F. Miscellaneous 1. The Supreme Court shall hold exclusive copyright over videos streamed online and archived with the Registry; and
2. Re-use, capture, re-editing or redistribution, or creating derivative works or compiling of the broadcast or video footage, in any form, shall not be permitted except as may be notified in the terms and conditions of use and without the written permission of the Registry”

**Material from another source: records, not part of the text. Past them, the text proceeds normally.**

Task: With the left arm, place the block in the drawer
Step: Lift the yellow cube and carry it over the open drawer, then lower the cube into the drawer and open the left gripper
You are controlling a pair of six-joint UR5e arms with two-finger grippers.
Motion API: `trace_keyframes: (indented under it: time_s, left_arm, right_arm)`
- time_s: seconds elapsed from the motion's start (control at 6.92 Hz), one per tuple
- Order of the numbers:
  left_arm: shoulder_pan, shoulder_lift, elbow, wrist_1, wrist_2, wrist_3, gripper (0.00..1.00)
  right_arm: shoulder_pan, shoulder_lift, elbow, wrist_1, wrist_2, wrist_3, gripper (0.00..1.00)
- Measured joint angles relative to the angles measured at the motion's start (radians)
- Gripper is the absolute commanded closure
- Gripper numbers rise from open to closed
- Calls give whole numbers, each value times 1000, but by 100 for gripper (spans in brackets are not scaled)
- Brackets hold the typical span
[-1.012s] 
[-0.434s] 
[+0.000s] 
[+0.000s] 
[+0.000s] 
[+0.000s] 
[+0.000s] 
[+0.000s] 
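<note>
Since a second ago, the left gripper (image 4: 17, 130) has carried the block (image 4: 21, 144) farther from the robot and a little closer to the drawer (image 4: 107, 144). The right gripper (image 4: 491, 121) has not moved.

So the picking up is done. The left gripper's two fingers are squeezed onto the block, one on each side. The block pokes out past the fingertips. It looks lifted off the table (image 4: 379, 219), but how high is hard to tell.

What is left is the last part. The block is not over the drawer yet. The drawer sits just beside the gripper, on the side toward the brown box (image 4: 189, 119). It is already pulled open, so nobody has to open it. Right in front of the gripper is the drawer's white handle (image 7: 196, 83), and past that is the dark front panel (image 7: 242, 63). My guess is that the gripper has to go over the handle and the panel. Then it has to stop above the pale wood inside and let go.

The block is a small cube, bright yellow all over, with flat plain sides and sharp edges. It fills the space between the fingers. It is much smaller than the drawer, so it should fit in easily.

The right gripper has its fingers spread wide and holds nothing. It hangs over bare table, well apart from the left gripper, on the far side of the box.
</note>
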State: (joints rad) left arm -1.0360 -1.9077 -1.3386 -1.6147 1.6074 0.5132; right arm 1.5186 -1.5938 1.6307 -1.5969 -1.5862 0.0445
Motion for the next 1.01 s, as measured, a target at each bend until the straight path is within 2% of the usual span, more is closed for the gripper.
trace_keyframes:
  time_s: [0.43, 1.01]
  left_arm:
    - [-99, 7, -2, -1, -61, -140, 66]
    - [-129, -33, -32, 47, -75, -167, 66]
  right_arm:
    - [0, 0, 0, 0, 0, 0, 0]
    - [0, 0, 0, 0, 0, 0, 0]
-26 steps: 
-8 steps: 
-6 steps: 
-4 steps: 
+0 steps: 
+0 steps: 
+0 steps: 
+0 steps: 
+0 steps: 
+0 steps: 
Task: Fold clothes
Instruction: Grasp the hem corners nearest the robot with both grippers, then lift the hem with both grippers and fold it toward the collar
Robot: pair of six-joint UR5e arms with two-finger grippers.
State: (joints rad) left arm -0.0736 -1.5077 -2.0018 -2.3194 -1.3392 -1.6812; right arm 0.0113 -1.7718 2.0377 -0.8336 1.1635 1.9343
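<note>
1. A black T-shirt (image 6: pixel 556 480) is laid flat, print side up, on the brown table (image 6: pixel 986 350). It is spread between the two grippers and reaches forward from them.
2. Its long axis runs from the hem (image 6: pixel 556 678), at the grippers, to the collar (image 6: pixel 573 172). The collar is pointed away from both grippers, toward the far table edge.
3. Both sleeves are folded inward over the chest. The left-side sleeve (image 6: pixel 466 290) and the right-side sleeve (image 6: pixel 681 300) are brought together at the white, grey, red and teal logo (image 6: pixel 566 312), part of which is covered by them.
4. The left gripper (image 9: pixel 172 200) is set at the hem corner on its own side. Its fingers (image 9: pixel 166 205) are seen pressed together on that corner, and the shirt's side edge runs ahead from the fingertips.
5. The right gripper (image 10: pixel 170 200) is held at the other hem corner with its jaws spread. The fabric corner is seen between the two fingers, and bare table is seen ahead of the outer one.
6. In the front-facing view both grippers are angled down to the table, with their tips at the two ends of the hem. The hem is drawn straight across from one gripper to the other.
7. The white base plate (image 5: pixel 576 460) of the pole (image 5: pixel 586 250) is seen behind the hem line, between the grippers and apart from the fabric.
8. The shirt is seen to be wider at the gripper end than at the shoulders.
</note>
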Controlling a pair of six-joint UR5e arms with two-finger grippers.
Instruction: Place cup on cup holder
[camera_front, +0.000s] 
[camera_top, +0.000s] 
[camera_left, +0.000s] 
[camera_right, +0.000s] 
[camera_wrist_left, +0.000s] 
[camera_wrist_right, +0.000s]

Benefits of Live streaming
While writing his judgment, Justice Chandrachud also counted benefits of live streaming of court proceedings, according to him- “There are multiple reasons why live-streaming will be beneficial to the judicial system:
a. The technology of live-streaming injects radical immediacy into courtroom proceedings. Each hearing is made public within seconds of its occurrence. It enables viewers to have virtual access to courtroom proceedings as they unfold;
b. Introduction of live-streaming will effectuate the public’s right to know about court proceedings. It will enable those affected by the decisions of the Court to observe the manner in which judicial decisions are made. It will help bring the work of the judiciary to the lives of citizens;
c. Live-streaming of courtroom proceedings will reduce the public’s reliance on second-hand narratives to obtain information about important judgments of the Court and the course of judicial hearings. Society will be able to view court proceedings first hand and form reasoned and educated opinions about the functioning of courts. This will help reduce misinformation and misunderstanding about the judicial process;
d. Viewing court proceedings will also serve an educational purpose. Law students will be able to observe and learn from the interactions between the Bar and the Bench. The archives will constitute a rich source for aspiring advocates and academicians to study legal advocacy procedures, interpretation of the law, and oratory skills, among other things. It will further promote research into the institutional functioning of the courts. Live-streaming and broadcasting will also increase the reach of the courts as it can penetrate to every part of the country;
e. Live-streaming will enhance the rule of law and promote better understanding of legal governance as part of the functioning of democracy;
f. Live-streaming will remove physical barriers to viewing court proceedings by enabling the public to view proceedings from outside courtroom premises. This will also reduce the congestion which is currently plaguing courtrooms. It will reduce the need for litigants to travel to the courts to observe the proceedings of their cases;
g. Live-streaming is a significant instrument of enhancing the accountability of judicial institutions and of all those who participate in the judicial process. Delay in the dispensation of justice is a matter of serious concern. Live-streaming of court proceedings will enable members of the public to know of the causes of adjournments and the reasons why hearings are delayed; and
h. Above all, sunlight is the best disinfectant. Live-streaming as an extension of the principle of open courts will ensure that the interface between a court hearing with virtual reality will result in the dissemination of information in the widest possible sense, imparting transparency and accountability to the judicial process.’